Online Slots News

Maryland State Commission Recommends the Addition of Casino Games in State Slots Facilities

A state panel recommended on January 23rd, 2010 that legislators keep an eye on the gaming effect of full-blown casino facilities in other state have on the fledgling slot machine establishments in Maryland.

While the state's commission is not suggesting state legislators permit casino table games, it wants lawmakers to keep in mind that Maryland's neighboring states may lure players away with casino table games like roulette, blackjack and poker. Donald Fry, the head of Maryland's Video Lottery Facility Location Commission said that legislators should keep an eye on what is happening on other states as they begin reviewing state policy.

The commission, which includes 7 members appointed by Maryland's governor, Senate president and House speaker, has the power to issue gaming licenses for the state's slots facilities.
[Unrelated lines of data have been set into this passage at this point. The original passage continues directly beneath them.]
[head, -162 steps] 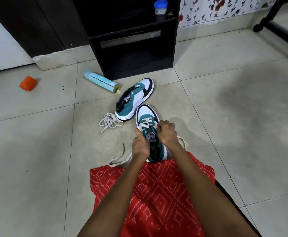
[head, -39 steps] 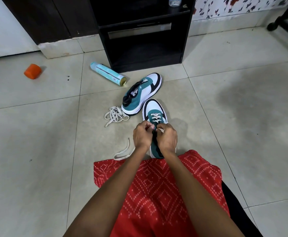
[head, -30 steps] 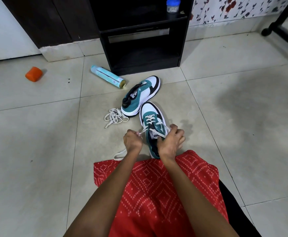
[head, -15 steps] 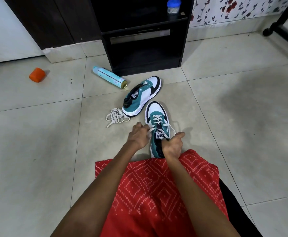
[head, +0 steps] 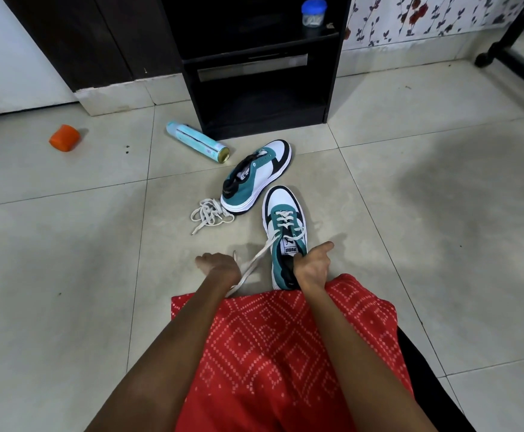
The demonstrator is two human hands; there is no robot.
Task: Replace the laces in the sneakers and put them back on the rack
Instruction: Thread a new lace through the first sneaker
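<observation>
A teal, white and black sneaker [head: 285,226] stands on the floor tiles in front of my knees, toe pointing away, with a white lace [head: 256,263] threaded through its lower eyelets. My left hand [head: 220,268] is closed on one lace end, which runs taut to the left of the shoe. My right hand [head: 312,266] grips the sneaker at its collar, forefinger sticking out. The second sneaker [head: 256,174], without lace, leans on its side just beyond. A loose bundle of white lace [head: 209,213] lies beside its heel.
The black shoe rack [head: 260,67] stands against the wall ahead, a blue-lidded jar [head: 313,12] on its shelf. A light-blue spray can [head: 196,141] lies by its foot, an orange cap [head: 65,138] far left. A black chair base [head: 516,62] is at right. Red cloth [head: 285,344] covers my lap.
My left hand has drawn the lace end out to the left and toward me, so it is now taut. My right hand has stayed on the sneaker's collar.
</observation>
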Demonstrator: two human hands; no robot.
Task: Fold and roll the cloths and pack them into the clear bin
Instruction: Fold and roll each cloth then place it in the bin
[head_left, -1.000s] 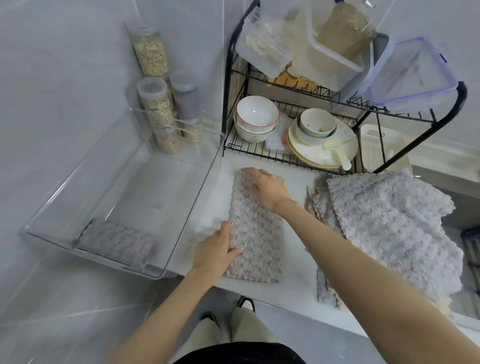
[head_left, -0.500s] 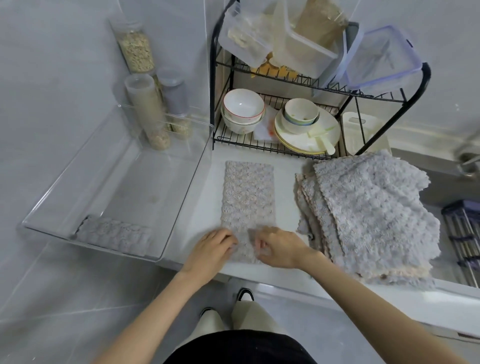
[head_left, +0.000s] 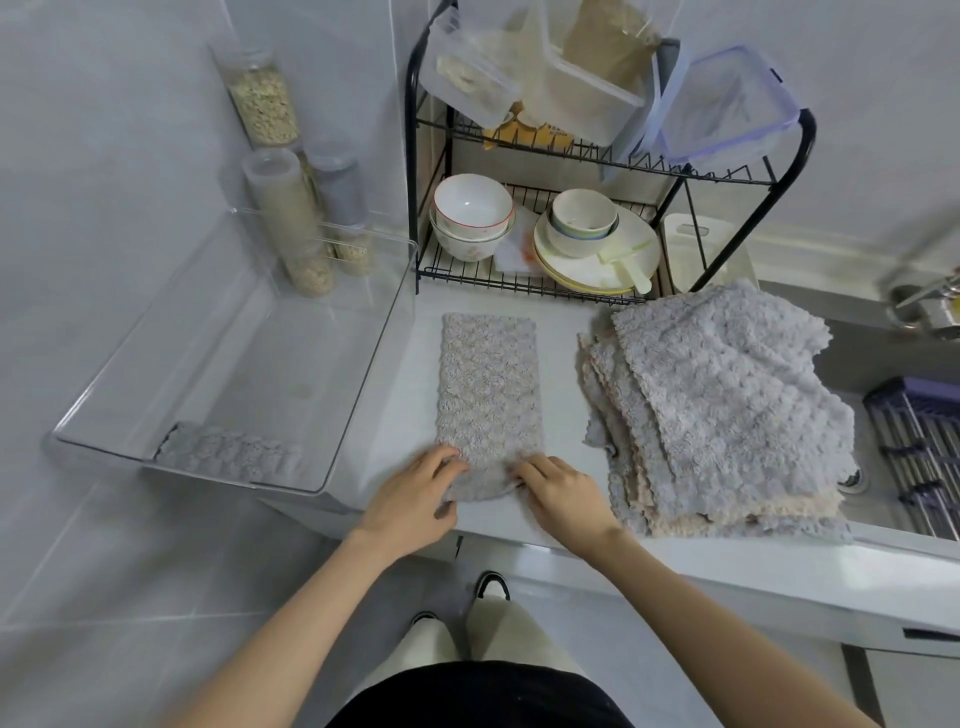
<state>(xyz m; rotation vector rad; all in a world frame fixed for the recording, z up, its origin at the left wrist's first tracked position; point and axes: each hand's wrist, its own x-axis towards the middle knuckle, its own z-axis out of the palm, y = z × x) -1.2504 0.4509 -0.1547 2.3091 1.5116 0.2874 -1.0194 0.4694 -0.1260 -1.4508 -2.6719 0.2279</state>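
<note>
The folded cloth (head_left: 488, 395) lies on the white worktop (head_left: 561, 374) as one long, narrow strip, running straight away from the person, with its far end just short of the dish rack (head_left: 412, 171). Its near end is bunched and lifted slightly off the surface. Both hands are on that end. The left hand (head_left: 415, 499) grips the near left corner with its fingers curled over the top of the fabric. The right hand (head_left: 563, 493) grips the near right corner the same way, fingertips pressed into the pile. The hands sit close together, a narrow band of cloth showing between them.

Just to the left stands the clear bin (head_left: 387, 358), its right wall near the strip's long edge. One rolled cloth (head_left: 228, 457) lies inside against the bin's near wall; the floor of the bin behind it is bare.

To the right of the strip, apart from it, is a stack of cloths (head_left: 727, 415), flat and loosely fanned, grey on top with pale beige edges showing lower down.

Farther back, the rack's lower tier holds stacked bowls (head_left: 470, 208) and plates (head_left: 597, 260), and its upper tier holds plastic storage boxes (head_left: 587, 88). Tall jars (head_left: 280, 208) of grain stand behind the bin against the tiled wall. At the far right are a sink (head_left: 883, 374) and a metal tap (head_left: 930, 301).
</note>
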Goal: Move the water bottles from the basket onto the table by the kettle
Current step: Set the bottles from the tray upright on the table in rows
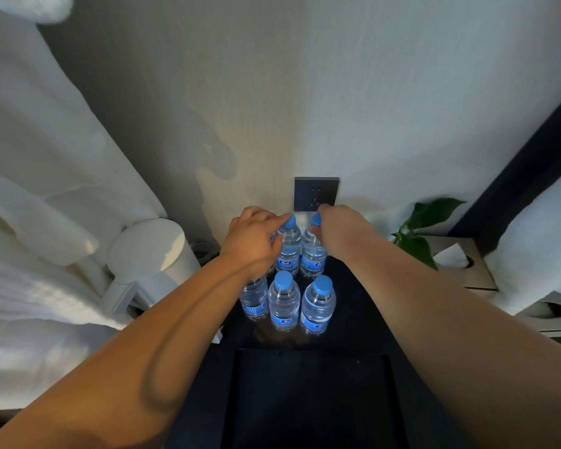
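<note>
Bottles: upright, caps up, long axes vertical; on dark table beside white kettle.
Build: clear ribbed plastic cylinders, blue caps.
Left hand: fingers curled round rear bottle.
Right hand: fingertips pinching rear right bottle at its cap.

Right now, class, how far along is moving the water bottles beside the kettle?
Done: three front bottles stand on the dark table right of the white kettle. In hand: the left hand grips a rear bottle; the right hand pinches the neighbouring bottle near its cap. Left: releasing both; the basket is out of view, so remaining bottles cannot be counted.
</note>
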Demonstrator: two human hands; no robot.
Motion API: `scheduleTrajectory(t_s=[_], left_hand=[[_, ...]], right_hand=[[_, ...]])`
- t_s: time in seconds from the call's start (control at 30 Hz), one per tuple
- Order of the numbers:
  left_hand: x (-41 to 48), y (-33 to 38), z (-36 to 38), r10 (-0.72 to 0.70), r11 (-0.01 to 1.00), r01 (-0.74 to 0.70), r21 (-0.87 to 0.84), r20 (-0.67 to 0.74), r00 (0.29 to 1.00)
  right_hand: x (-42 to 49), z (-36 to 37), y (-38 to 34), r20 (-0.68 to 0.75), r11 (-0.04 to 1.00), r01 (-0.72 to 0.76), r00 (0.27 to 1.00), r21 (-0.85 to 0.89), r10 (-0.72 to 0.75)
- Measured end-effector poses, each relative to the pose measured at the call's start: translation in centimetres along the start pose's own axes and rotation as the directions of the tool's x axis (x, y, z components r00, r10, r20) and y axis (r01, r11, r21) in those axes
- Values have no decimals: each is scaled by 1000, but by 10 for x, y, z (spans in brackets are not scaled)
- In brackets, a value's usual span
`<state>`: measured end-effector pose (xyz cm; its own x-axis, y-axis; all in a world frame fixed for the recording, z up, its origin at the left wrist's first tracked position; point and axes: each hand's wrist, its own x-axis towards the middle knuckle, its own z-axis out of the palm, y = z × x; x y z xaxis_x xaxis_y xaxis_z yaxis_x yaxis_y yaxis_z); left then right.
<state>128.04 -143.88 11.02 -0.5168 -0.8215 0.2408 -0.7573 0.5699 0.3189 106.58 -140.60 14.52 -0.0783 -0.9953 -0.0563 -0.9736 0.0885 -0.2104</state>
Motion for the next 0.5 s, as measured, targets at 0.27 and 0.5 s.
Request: scheduleTrajectory(t_s=[0.27,0.5], left_hand=[[0,0,1,-5,1000,5,-11,1,1000],[0,-1,1,-7,1000,7,-10,4,1000]], right_hand=[[-1,3,3,5,1000,19,1000,12,-19],[1,7,4,-35,999,3,999,35,-2]])
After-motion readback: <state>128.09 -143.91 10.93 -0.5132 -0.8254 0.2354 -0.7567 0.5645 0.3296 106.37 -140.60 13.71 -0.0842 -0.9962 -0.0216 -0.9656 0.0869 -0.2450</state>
It can only make suggestions to legislators about any potential changes. West Virginia already has casino table games. Aside from that, Delaware's House legislators passed a bill to add casino table games.

To allow casino table games like craps and blackjack in Maryland, state voters would have to approve a constitutional change. Maryland still has yet to turn on a slot machine after a previous constitutional amendment allowed as many as 15,000 slot machines in Maryland in 2008. However, gaming licenses have been given for three slots locations and customers could begin playing slot machines later this year.

The two slots facilities that are likely to open by early fall are Ocean Downs horse racing track in Ocean City and a slots location constructed by Penn National Gaming off Interstate 95 in Cecil County. The state commission is also recommending legislators to consider changing the law to include a lodge at the Rocky Gap State Park in western Maryland as part of any plan to install slot machines the area.

The commission decided not to suggest changing the amount of state taxes taken out of slots revenue. The state will get sixty-seven percent of the money, with nearly half of taxes being allocated for education.